La schizophrénie est un modèle intéressant pour aborder cette problématique, car elle dispose d'une importante littérature relative à la notion de fonctionnement, dont certains déterminants été proposés : entre autres les symptômes négatifs, les troubles cognitifs, la cognition sociale, ou encore la dépression. Des liens causaux et des interactions entre ces déterminants et le fonctionnement ont été postulés dans des études transversales à l'aide de modèles d'équations structurales. Cela dit, rares sont ceux qui ont inscrit leur étude dans une perspective longitudinale permettant ainsi d'investiguer les causalités temporelles entre les déterminants putatifs, et l'évolution de leurs contributions au fonctionnement. Les troubles bipolaires soulèvent des questions proches de celles posées par la schizophrénie, mais l'ampleur de la littérature sur cette pathologie est moindre.

Pour pallier cette situation, il serait pertinent de s'interroger sur le caractère transposable ou non à ces pathologies des modèles du fonctionnement établis pour la schizophrénie, afin d'identifier les similitudes entre ces deux pathologies et leurs particularités.

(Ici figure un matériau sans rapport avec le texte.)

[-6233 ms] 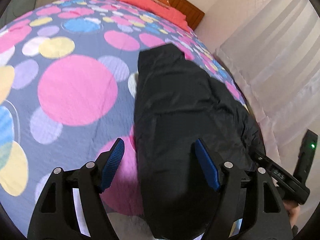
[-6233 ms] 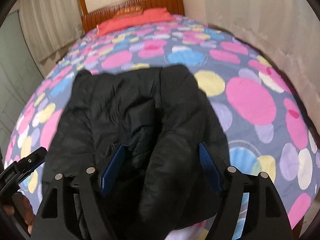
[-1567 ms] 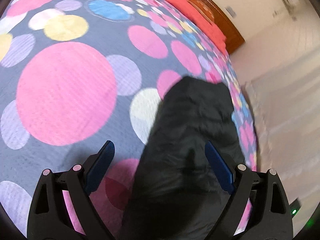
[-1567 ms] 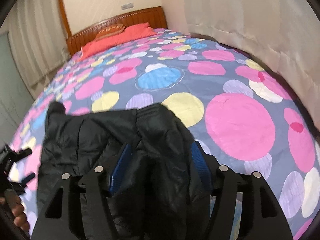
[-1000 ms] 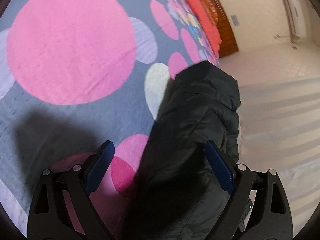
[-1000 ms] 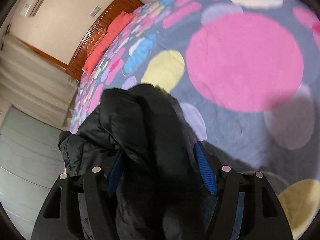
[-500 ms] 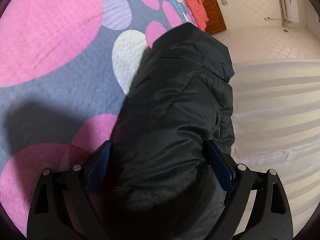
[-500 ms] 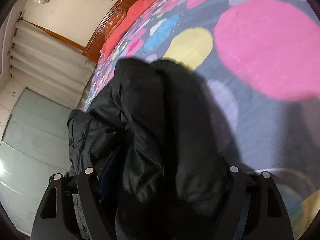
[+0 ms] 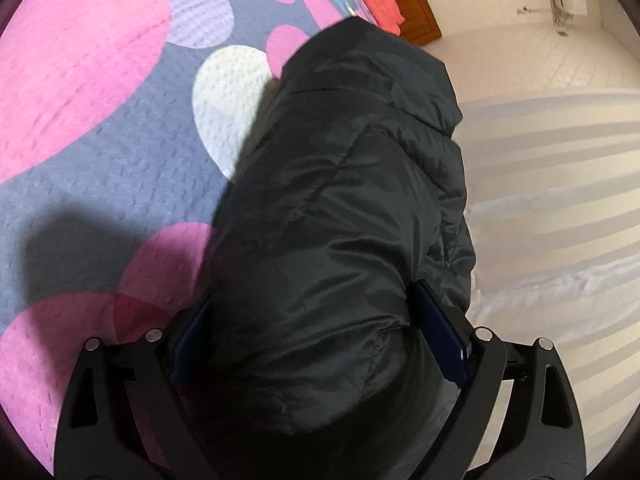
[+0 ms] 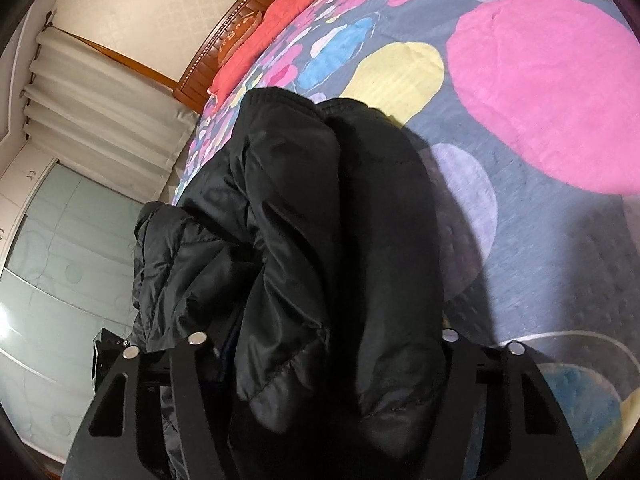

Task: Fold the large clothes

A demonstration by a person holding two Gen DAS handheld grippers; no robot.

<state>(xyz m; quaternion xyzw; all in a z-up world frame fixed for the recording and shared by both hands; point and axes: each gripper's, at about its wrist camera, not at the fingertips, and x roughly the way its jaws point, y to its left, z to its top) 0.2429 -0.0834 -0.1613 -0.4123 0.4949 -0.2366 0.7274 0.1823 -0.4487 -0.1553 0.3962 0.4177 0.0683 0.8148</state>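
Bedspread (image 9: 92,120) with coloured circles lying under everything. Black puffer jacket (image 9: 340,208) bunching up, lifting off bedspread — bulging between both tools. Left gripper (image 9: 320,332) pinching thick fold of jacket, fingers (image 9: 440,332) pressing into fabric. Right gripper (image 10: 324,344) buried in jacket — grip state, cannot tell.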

Ce travail doctoral s'attache à proposer des modèles de différents outcomes (fonctionnement, qualité de vie, risque suicidaire) dans le cadre de la schizophrénie et des troubles bipolaires, qui seront testés à l'aide de modèles d'équations structurales appliqués à des données issues de cohortes longitudinales de la Fondation FondaMental. Nos modèles sont élaborés selon la nature de nos hypothèses soit de manière transversale soit de manière longitudinale afin d'étudier à la fois les associations simultanées et l'évolution temporelle de la contribution des déterminants retenus. Ces modèles permettront de comparer les déterminants de l'outcome dans ces pathologies et d'élaborer des recommandations à destination des acteurs de la prise en charge et du matériel d'éducation thérapeutique pour les patients.

Objectifs

Ce travail doctoral présente plusieurs objectifs :

  1. Établir un modèle de fonctionnement des patients souffrant d'un trouble du spectre de la schizophrénie ou de troubles bipolaires,

  2. Promouvoir l'utilisation de la modélisation par systèmes d'équations structurales en psychiatrie, notamment grâce à l'apport des cohortes longitudinales, qui permettent d'approcher la question de la causalité,

  3. Inscrire la thèse dans une perspective interventionnelle en élaborant des recommandations aux professionnels de la prise en charge sur le fondement des résultats de nos recherches dans une optique de rétablissement.

Valorisation

Trois publications directement liées à ce travail doctoral sont parues dans des journaux internationaux à comité de lecture :

  1. sur les liens entre cognition et fonctionnement dans le trouble bipolaire (British Journal of Psychiatry, lien),

  2. sur les conséquences néfastes d'un meilleur insight clinique en termes de qualité de vie, de dépression et d'idéation suicidaire dans les trouble du spectre de la schizophrénie (Journal of Clinical Medicine, lien),

  3. sur les déterminants transversaux de la qualité de vie dans la schizophrénie (Psychological Medicine, lien).

Je suis intervenu en novembre 2019 au siège de la division R&D de EDF sur la reconnaissance et la prise en charge du handicap psychique en entreprise et pour aborder les travaux que nous avons mené.